Elle entend étayer sa demande par un tableau par elle établi dont la production aux débats judiciaires est en soi insuffisante.

La pièce 76 est intéressante en ce qu'elle établirait que pour la période du 24 octobre 2007 au 17 novembre 2007, un décompte émanant de son responsable direct mentionne l'exécution de 31,25 heures supplémentaires.

Reste que cette pièce perd toute sa valeur probante lorsque ce rappel des présences prend en compte la période du 12 novembre au 17 novembre pendant laquelle Mme [S] était en congés payés (voir infra).

Plus généralement, les décomptes présentés par la salariée sont tous faux puisqu'ils ne prennent pas en compte les nombreuses heures supplémentaires payées avec le bénéfice des majorations légales, et surtout, ces décomptes recouvrent une période de travail de sept mois alors que la période de travail effectif n'a pas excédé trois mois (voir infra).

La demande en paiement de la somme de 877 heures supplémentaires pour trois mois de travail effectif, y ajoutant 552,50 heures supplémentaires dûment réglées, ferait des journées de travail de plus de dix heures par jour de travail (420 heures de travail [35x12] + 1.429,50 d'heures supplémentaires [877 + 552,50] divisées par 420 font 3,40 heures de travail journalier), soit des journées de 10 heures et 40 minutes que le volume de la tâche de travail comptable de Mme [S] n'imposait pas au sein d'un établissement dont le personnel est strictement encadré dans ses horaires de travail, chaque heure supplémentaire accomplie ayant été dûment payée avec les majorations légales ou compensée par la prise d'un repos compensateur.
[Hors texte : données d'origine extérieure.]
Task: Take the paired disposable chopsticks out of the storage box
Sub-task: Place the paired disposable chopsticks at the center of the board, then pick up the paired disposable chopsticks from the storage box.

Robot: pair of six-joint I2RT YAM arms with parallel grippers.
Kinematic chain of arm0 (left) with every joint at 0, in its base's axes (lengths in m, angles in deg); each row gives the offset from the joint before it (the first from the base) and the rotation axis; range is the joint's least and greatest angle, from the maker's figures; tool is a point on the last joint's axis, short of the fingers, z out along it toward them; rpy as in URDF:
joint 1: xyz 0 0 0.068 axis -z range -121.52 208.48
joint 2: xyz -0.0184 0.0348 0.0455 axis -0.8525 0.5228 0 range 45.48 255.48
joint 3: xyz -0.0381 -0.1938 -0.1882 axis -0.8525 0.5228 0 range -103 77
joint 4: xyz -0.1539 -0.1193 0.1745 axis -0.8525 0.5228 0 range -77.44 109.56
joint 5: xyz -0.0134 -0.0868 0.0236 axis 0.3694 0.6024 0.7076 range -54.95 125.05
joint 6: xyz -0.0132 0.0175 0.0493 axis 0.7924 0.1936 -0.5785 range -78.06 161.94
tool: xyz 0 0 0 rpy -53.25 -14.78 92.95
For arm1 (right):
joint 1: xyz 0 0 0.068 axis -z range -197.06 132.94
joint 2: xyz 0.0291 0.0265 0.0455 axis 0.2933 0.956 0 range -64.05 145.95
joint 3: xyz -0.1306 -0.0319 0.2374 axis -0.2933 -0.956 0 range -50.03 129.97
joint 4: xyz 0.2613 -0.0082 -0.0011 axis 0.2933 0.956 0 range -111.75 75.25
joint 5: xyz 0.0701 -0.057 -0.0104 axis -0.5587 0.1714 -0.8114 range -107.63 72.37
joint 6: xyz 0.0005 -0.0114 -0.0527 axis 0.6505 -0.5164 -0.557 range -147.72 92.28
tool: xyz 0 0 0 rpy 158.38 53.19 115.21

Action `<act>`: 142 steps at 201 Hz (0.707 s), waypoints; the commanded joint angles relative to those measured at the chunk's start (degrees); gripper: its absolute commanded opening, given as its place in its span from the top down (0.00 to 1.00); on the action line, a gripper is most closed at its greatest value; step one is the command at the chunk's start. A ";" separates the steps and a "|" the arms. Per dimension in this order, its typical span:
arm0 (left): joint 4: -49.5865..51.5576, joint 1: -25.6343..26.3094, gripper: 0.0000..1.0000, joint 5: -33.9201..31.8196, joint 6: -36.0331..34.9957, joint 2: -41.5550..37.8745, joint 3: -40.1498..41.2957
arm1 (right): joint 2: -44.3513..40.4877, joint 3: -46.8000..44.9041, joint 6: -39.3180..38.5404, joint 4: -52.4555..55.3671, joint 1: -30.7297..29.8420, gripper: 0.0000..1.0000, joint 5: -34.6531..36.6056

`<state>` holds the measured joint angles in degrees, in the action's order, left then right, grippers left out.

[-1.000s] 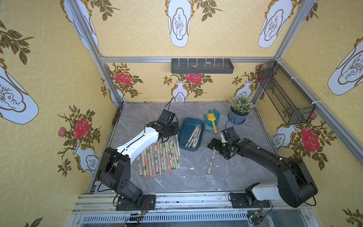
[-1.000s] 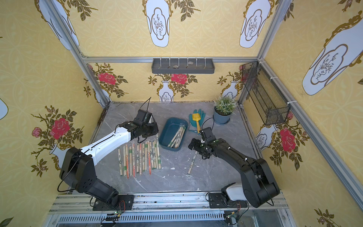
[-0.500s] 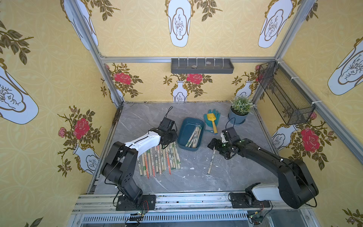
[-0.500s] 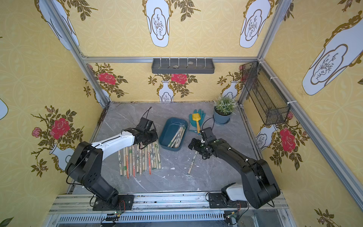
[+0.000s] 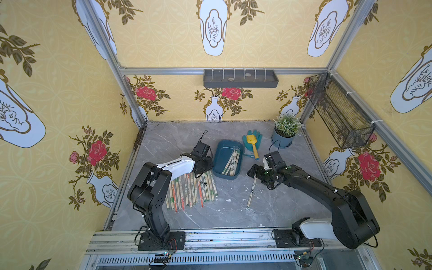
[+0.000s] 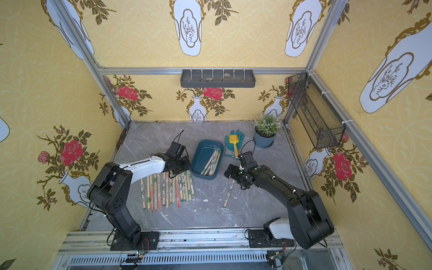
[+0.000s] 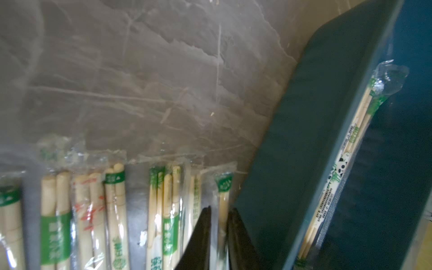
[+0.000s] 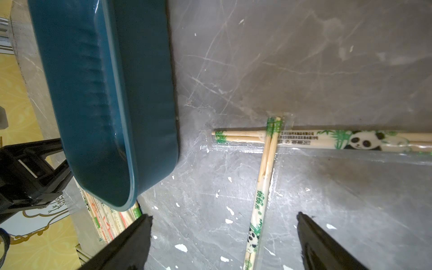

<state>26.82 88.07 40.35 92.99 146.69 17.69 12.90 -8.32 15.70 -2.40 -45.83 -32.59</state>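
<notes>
The teal storage box (image 5: pixel 218 159) (image 6: pixel 198 159) stands mid-table with several wrapped paired chopsticks (image 5: pixel 232 160) (image 6: pixel 211 162) inside. A row of chopstick pairs (image 5: pixel 194 189) (image 6: pixel 168 189) lies on the table to its left. My left gripper (image 7: pixel 219 215) (image 5: pixel 202 173) is low over the row's end nearest the box (image 7: pixel 304 140). Its jaws stand slightly apart, with one wrapped pair (image 7: pixel 224 201) lying loose between them. My right gripper (image 8: pixel 224 216) (image 5: pixel 253 171) is wide open above a panda-print pair (image 8: pixel 261 187) (image 5: pixel 251 190) on the table. That pair crosses another pair (image 8: pixel 350 140).
A yellow toy shovel (image 5: pixel 252 142) lies on a teal glove behind the box. A potted plant (image 5: pixel 284 138) stands at the back right. A grey tray (image 5: pixel 240 78) hangs on the back wall and a black mesh basket (image 5: pixel 339 112) on the right wall.
My left gripper has moved from beside the box toward the front and down onto the row's end. Its jaws have parted a little. The right arm has not moved.
</notes>
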 commanded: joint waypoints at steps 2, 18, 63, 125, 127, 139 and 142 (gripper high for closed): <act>-1.08 0.07 0.71 1.16 -0.77 0.08 0.07 | 0.30 0.32 -0.36 -0.54 0.03 0.03 0.02; -0.72 0.04 0.68 0.91 -1.10 -0.84 -0.14 | 0.24 0.48 -0.45 -0.47 0.03 0.02 0.02; 3.78 0.08 0.63 -2.41 -3.15 -6.22 -1.87 | -0.05 0.76 -0.32 -0.26 0.03 0.02 0.02; 11.95 3.42 0.59 -3.10 -13.28 -4.38 -15.64 | 0.04 0.44 -0.26 -0.82 0.03 0.02 0.10; 12.44 3.67 0.59 -3.32 -13.66 -3.94 -16.32 | 0.00 0.42 -0.20 -0.88 0.03 0.02 0.04; 14.81 5.21 0.59 -4.53 -15.72 -1.14 -20.44 | -0.06 0.22 -0.08 -1.06 0.03 0.02 0.02; 15.25 5.56 0.59 -4.73 -16.19 -0.43 -21.50 | -0.04 0.18 -0.08 -1.10 0.03 0.02 0.02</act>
<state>36.09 91.52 37.86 83.61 142.10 1.89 13.08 -7.82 15.72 -2.37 -45.83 -32.59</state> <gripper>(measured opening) 0.414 0.976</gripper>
Mme [S] ne recevra pas la somme de 15.364,96 euros.

Par voie de nécessaire conséquence, l'employeur n'a pas à supporter un préjudice pécuniaire du chef de l'amputation de ladite somme au titre de la liquidation de la retraite de la salariée, pas plus que de prendre à sa charge le préjudice fiscal lié à l'encaissement de cette somme de 15.364,96 euros.

Par voie de nécessaire conséquence, l'employeur ne doit pas les rappels de salaire réclamés au titre des dépassements de heures de travail sur la journée ou la semaine au titre de dépassement des horaires de travail, pas plus qu'il ne doit une somme quelconque au titre de repos compensateurs indus sur la base des heures supplémentaires réclamées, étant observé que la Clinique [1] a dûment permis la prise des repos compensateurs effectivement dus (voir infra).

Mme [S] ne recevra pas la somme de 39.509,86 euros.

Par voie de nécessaire conséquence, la demande formée au titre d'un travail dissimulé est sans objet.